AU DNB il sera alors important de ne pas oublier les précisions de LIEU et de TEMPS qui situe ce narrateur dans le récit.

Parfois encore, mais c’est plus rare
4. UN JE PEUT EN CACHER UN AUTRE
Regardons cet extrait du conte de MAUPASSANT « Ce Cochon de Morin »
« Ça, mon ami, dis-JE à Labarbe, tu viens encore de prononcer ces quatre mots, « ce cochon de Morin ». Pourquoi, diable, n’ai-je jamais entendu parler de Morin sans qu’on le traitât de « cochon » ?
    Labarbe, aujourd’hui député, me regarda avec des yeux de chat-huant. – Comment, tu ne sais pas l’histoire de Morin, et tu es de La Rochelle ?
    J’avouai que je ne savais pas l’histoire de Morin. Alors Labarbe se frotta les mains et commença son récit. […]
 J’étais alors rédacteur en chef du Fanal des Charentes, et JE voyais Morin, chaque soir, au café du Commerce.
    Dès le lendemain de son aventure, il vint me trouver, ne sachant que faire. Je ne lui cachai pas mon opinion : « Tu n’es qu’un cochon.
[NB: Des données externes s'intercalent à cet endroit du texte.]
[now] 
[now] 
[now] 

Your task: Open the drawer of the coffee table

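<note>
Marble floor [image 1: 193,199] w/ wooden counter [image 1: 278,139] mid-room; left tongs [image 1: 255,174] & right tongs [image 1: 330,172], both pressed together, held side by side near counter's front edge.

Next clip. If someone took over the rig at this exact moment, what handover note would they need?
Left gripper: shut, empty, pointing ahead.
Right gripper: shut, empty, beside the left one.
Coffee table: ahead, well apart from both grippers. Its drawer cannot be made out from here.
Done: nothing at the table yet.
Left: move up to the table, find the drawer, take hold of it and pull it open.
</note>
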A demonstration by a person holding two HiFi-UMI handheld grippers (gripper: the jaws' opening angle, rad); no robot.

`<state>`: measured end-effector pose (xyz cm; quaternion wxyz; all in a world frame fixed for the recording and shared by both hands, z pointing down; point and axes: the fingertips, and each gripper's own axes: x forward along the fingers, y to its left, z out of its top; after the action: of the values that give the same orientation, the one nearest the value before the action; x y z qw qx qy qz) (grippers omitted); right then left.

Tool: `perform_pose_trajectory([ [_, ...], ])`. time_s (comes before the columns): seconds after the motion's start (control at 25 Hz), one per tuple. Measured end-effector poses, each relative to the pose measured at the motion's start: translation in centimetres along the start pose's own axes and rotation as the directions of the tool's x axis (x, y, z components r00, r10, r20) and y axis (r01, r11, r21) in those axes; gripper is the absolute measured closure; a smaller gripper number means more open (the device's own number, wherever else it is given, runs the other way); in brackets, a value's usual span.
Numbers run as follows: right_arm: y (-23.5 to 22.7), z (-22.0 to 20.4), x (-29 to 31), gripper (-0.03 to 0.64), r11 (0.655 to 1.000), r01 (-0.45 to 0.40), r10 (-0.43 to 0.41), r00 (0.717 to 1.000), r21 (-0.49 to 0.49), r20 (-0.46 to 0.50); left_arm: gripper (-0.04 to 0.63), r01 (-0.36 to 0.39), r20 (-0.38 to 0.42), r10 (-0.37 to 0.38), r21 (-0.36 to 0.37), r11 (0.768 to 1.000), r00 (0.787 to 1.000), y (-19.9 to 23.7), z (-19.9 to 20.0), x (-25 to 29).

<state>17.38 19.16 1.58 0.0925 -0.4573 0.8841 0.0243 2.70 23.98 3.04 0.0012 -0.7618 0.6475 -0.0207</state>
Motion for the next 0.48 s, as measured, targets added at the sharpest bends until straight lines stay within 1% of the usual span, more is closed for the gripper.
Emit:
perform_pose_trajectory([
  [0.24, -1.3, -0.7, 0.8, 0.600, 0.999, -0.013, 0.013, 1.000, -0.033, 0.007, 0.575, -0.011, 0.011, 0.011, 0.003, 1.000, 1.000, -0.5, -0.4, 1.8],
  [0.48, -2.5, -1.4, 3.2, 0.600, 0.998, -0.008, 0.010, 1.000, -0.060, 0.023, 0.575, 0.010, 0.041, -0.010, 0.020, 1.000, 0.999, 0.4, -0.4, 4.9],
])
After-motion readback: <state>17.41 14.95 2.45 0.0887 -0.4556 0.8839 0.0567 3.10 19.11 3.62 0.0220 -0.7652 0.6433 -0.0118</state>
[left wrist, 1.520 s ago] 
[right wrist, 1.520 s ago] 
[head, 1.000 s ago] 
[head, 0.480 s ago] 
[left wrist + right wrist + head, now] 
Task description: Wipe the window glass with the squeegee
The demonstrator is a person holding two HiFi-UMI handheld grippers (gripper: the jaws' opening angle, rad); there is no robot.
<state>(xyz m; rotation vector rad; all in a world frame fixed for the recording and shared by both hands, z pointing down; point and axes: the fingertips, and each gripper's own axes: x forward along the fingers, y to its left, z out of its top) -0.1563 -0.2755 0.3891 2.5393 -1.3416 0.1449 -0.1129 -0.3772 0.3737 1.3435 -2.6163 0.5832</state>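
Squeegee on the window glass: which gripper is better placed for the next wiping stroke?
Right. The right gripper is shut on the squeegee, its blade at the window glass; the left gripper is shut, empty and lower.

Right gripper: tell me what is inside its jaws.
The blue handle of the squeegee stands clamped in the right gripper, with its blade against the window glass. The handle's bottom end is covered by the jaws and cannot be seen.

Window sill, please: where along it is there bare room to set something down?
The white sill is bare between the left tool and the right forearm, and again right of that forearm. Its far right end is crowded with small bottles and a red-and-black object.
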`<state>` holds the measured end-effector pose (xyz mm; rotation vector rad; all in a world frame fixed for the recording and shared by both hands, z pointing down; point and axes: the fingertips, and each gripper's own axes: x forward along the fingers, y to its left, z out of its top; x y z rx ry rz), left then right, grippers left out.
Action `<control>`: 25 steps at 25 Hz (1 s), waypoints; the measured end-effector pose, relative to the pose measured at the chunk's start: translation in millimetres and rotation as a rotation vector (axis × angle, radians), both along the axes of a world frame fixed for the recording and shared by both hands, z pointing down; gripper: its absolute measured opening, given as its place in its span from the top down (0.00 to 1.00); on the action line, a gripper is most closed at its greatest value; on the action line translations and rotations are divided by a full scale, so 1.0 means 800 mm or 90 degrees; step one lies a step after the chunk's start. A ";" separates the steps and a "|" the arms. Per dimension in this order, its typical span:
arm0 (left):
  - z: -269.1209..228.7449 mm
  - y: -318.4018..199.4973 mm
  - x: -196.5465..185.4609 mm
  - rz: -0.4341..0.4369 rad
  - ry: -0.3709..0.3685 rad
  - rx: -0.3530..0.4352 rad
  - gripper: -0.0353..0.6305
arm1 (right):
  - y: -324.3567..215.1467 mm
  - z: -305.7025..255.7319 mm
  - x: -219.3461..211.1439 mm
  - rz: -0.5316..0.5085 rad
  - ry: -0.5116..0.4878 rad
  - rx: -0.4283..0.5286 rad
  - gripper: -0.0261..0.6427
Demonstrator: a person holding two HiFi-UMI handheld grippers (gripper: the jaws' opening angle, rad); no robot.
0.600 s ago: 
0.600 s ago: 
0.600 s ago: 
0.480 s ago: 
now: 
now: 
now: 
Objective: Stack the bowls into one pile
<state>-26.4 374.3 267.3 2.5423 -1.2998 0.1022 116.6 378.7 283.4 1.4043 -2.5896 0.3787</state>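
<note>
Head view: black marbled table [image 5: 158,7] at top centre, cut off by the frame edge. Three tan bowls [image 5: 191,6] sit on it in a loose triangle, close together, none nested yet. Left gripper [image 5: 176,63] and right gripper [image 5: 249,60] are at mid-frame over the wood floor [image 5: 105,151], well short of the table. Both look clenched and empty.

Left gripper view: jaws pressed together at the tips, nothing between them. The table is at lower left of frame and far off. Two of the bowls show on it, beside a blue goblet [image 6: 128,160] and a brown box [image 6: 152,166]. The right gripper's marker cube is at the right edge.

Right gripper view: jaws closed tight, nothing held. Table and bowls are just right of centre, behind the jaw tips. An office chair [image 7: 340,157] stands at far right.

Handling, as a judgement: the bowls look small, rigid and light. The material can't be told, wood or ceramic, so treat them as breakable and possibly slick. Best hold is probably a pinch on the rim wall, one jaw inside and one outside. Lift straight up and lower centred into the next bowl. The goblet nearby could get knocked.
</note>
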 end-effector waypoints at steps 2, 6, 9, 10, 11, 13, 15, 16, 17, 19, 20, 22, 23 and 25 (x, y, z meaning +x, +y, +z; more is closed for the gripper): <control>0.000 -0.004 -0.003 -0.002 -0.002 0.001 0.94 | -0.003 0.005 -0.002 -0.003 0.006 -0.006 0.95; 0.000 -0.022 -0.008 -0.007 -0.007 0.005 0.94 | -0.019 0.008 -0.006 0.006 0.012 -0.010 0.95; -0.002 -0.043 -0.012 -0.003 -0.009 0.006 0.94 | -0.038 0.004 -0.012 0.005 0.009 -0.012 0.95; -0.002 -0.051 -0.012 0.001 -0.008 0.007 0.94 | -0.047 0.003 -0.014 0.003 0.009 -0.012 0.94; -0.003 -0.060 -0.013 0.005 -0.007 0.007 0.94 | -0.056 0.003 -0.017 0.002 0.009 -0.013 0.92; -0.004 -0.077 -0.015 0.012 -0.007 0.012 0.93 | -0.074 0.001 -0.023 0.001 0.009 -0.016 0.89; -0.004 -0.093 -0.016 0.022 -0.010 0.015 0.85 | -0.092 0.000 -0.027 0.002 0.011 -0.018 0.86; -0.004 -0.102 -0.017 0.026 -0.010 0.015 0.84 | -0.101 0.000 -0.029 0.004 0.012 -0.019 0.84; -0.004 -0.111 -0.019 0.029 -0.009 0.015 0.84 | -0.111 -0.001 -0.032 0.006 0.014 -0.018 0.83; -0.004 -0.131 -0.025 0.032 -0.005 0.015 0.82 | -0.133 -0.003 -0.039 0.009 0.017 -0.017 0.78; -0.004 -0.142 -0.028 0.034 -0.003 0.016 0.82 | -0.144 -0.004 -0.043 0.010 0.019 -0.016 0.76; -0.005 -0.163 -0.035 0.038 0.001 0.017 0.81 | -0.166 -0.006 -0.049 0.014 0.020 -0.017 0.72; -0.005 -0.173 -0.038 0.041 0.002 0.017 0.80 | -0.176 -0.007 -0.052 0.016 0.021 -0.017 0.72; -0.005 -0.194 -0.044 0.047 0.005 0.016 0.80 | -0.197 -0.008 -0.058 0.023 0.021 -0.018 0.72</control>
On ne se conduit pas comme ça »
« Ce Cochon de Morin » G. de MAUPASSANT Les Contes de la bécasse (1883)

1er JE Un narrateur témoin qui restera anonyme, qui sert à ouvrir la nouvelle par un dialogue dynamique.
2e JE est nécessairement LABARBE puisqu’il connaît l’histoire de Morin et ce qu’il a fait pour mériter ce surnom.
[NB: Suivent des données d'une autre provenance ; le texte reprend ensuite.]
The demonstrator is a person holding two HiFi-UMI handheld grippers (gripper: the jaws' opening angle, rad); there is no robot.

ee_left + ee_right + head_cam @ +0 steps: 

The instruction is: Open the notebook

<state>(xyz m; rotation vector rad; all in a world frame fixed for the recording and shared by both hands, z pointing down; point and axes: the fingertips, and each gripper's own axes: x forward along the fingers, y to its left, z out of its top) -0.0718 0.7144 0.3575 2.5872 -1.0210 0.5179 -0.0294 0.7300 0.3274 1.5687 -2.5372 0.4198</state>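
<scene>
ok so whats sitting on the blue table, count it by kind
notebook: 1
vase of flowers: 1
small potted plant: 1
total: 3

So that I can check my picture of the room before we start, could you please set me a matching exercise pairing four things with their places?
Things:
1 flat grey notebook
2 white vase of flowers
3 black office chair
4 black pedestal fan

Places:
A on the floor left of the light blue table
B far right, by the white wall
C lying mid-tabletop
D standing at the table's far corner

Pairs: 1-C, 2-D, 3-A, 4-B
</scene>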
Nous avons vu toutes les manifestations dans le texte de la présence d’un narrateur personnage.

II Il y a aussi deux ERREURS A EVITER

Tout d’abord
1.  LE JE N’INTERDIT PAS LE IL
La présence de ces « Je » ou « nous » n’exclut évidemment pas les pronoms sujets « IL(s) » ou « ELLE(s) ». Dès qu’il est question d’un personnage dont on parle, ce sont les pronoms nécessairement employés.
Il suffit d’un seul « Je » dans tout un texte, quel que soit le nombre de « Il, ils » ou de « elle, elles » pour que l’on doive dire que le narrateur est interne au récit.
S’il y a peu de « Je », c’est la marque que le narrateur n’est pas le personnage principal, ni un personnage important quant au nombre d’actions qu’il accomplit, mais il reste une présence, celle d’un témoin.
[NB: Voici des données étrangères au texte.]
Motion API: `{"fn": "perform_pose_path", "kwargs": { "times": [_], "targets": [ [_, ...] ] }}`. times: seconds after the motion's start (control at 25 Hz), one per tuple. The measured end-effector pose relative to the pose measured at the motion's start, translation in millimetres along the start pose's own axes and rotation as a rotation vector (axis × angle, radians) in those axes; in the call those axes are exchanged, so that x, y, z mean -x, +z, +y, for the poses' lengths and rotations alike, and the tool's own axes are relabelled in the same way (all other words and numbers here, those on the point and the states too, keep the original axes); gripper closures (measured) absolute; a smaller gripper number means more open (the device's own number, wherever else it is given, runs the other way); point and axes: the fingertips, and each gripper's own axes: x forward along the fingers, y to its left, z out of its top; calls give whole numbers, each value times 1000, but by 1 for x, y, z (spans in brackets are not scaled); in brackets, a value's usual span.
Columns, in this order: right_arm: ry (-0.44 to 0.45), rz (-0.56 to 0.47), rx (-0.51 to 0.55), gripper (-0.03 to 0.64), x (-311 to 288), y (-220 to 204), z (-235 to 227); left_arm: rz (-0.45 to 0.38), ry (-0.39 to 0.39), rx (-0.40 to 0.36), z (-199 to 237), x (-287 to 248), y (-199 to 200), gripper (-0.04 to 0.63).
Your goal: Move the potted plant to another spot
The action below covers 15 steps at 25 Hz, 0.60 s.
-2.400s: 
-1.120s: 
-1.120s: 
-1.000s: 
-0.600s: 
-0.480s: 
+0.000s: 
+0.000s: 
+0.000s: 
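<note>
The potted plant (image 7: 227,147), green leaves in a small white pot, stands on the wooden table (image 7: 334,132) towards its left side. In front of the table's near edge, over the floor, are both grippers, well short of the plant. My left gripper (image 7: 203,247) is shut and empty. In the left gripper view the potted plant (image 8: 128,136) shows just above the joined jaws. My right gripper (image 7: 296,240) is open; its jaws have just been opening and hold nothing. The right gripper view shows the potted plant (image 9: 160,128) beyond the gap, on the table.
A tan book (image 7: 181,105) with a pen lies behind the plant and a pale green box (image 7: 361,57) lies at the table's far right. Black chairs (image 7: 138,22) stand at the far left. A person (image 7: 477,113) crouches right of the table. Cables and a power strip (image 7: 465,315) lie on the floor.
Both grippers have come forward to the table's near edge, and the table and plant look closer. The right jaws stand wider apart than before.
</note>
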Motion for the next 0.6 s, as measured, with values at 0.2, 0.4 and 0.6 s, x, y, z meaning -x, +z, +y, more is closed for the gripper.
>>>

2. IL NE FAUT PAS CONFONDRE RÉCIT ET DIALOGUE
ENFIN, Il ne faut pas confondre le « Je » qui raconte avec le « Je » d’un dialogue.
Les dialogues sont des échanges entre les personnages, qui vont exister dans les trois cas de narrateur possible. C’est l’usage des guillemets comme ponctuation qui ouvrent et ferment ces temps de dialogue.
Ils constituent comme une « bulle » dans une bande dessinée (un phylactère), ils marquent la présence de « paroles rapportées » ; rapportées par un narrateur-auteur, un narrateur-personnage ou un narrateur-voix. Ces pronoms « Je », « Tu »… isolés du récit par les guillemets ne peuvent donc pas nous servir à comprendre qui raconte l’histoire.
En voici un exemple :
Midi finissait de sonner. La porte de l’école s’ouvrit, et les gamins se précipitèrent en se bousculant pour sortir plus vite. Mais au lieu de se disperser rapidement et de rentrer dîner, comme ils le faisaient chaque jour, ils s’arrêtèrent à quelques pas, se réunirent par groupes et se mirent à chuchoter.
C’est que, ce matin-là, Simon, le fils de la Blanchotte, était venu à la classe pour la première fois.
– Comment t’appelles-tu, toi ?
Il répondit : « Simon. »
– Simon quoi ? reprit l’autre.
L’enfant répéta tout confus : « Simon. »
Le gars lui cria : « On s’appelle Simon quelque chose… c’est pas un nom ça… Simon. »
Et lui, prêt à pleurer, répondit pour la troisième fois :
– Je m’appelle Simon. »
Le Papa de Simon G. de MAUPASSANT La Maison Tellier (1881) [Journal (1879)]
JE c’est SIMON qui répond à un des écoliers.
Le narrateur est externe. L’énoncé du récit est coupé de la situation d’énonciation en IL. Les seuls JE de ce texte seront toujours entre guillemets.
Paris année 50

Conclusion

1. La présence du NP dans le récit peut se constater
* par tous les mots qui renvoient à une personne présente « sujet de l’action » (pronoms personnels, pr ou adj possessif, adv de lieu, de temps…)
* Il faut aussi prendre en compte les marques de la présence d’un destinataire
2.  Ensuite Le narrateur personnage en JE peut être très discret
3. Le JE peut être présent à deux moments de l’énonciation [Question du DNB]
4. et enfin, Un JE peut en cacher un autre

II Il y a également deux erreurs à éviter
Tout d’abord
1.  JE n’interdit pas « IL »
Et pour finir
2. Il ne faut pas confondre le « Je » qui raconte avec le « Je » de paroles rapportées.